>>>>>

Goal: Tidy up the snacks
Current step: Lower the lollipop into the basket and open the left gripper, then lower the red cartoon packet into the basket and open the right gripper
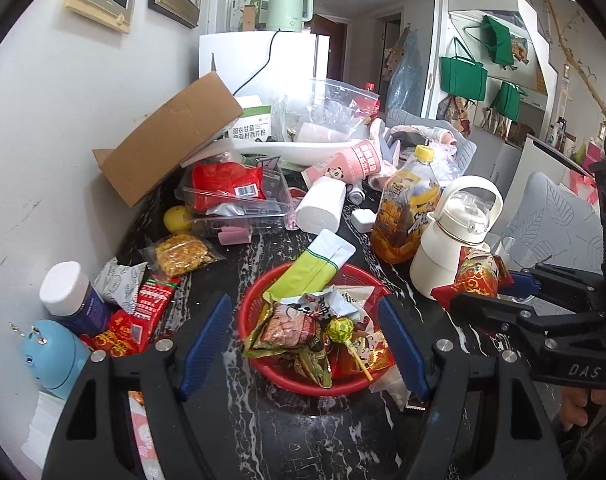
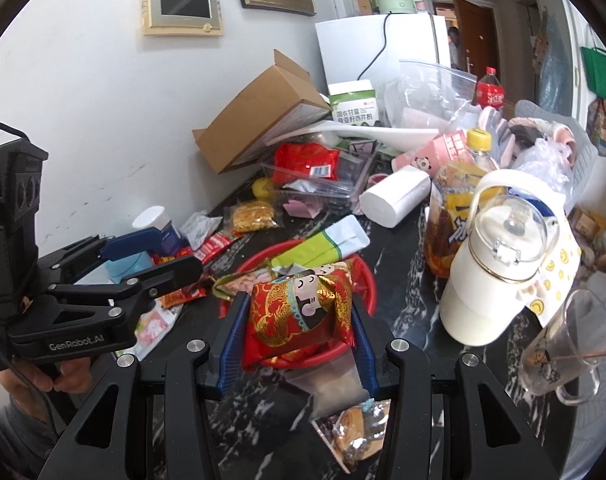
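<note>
Red basket point(image 1: 345, 384), one lollipop point(image 1: 341, 328) inside

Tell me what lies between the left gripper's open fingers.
The left wrist view shows the red basket of snacks on the dark table between the left gripper fingers, nothing gripped.

A red and gold snack packet point(image 2: 301, 312) printed with a cartoon figure sits clamped between the right gripper's point(image 2: 299, 338) blue pads, raised above the red basket point(image 1: 255, 300), long side across the jaws. The basket is round, slotted plastic, standing on the dark marbled worktop point(image 1: 239, 248) near its front edge. It holds a green-and-white pouch point(image 1: 311, 268) leaning over the far rim, a crumpled white wrapper point(image 1: 335, 300), a brown-and-pink packet point(image 1: 289, 326) and a green-wrapped lollipop point(image 1: 341, 328). More snacks lie on the worktop toward the wall edge: a clear packet of yellow crisps point(image 1: 181, 256) and a red sachet point(image 1: 153, 304).
</note>
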Action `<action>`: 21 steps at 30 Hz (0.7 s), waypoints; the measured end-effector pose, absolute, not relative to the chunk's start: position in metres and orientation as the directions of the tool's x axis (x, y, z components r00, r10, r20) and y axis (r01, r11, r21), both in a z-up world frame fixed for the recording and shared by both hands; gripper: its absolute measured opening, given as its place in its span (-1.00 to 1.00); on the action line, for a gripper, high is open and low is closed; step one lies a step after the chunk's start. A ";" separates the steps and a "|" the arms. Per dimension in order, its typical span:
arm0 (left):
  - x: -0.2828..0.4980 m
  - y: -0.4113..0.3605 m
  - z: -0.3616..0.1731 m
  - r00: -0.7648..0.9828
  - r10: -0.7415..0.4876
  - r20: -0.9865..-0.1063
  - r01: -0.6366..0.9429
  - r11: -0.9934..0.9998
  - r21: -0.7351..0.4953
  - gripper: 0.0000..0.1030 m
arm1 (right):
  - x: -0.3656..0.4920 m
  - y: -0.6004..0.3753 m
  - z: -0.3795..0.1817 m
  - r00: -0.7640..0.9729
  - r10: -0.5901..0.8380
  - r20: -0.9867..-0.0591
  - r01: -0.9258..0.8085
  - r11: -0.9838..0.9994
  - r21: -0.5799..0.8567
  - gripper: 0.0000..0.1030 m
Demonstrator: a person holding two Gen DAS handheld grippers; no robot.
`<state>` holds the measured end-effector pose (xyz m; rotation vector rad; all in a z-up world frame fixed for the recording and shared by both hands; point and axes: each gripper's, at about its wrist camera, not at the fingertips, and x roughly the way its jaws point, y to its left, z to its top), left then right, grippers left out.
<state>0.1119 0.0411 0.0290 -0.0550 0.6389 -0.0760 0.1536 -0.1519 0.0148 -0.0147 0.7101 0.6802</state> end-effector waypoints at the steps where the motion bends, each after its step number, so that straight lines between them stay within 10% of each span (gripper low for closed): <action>1: 0.111 0.043 0.030 0.801 -0.084 -0.593 0.049 0.996 -0.075 0.46 | 0.154 -0.150 0.016 0.554 0.571 -0.606 -0.581 0.786 0.209 -0.09; 21: 0.140 0.080 0.006 0.768 -0.030 -0.640 -0.033 0.996 -0.087 0.46 | 0.208 -0.107 -0.008 0.506 0.548 -0.666 -0.598 0.779 0.188 -0.08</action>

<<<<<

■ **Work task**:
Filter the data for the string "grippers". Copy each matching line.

■ **Result**:
Demonstrator: a person holding two Gen DAS handheld grippers; no robot.
`<state>` holds the measured end-effector pose (xyz m; rotation vector rad; all in a z-up world frame fixed for the recording and shared by both hands; point and axes: each gripper's, at about its wrist camera, not at the fingertips, and x roughly the way its jaws point, y to its left, z to its top), left then right, grippers left out.

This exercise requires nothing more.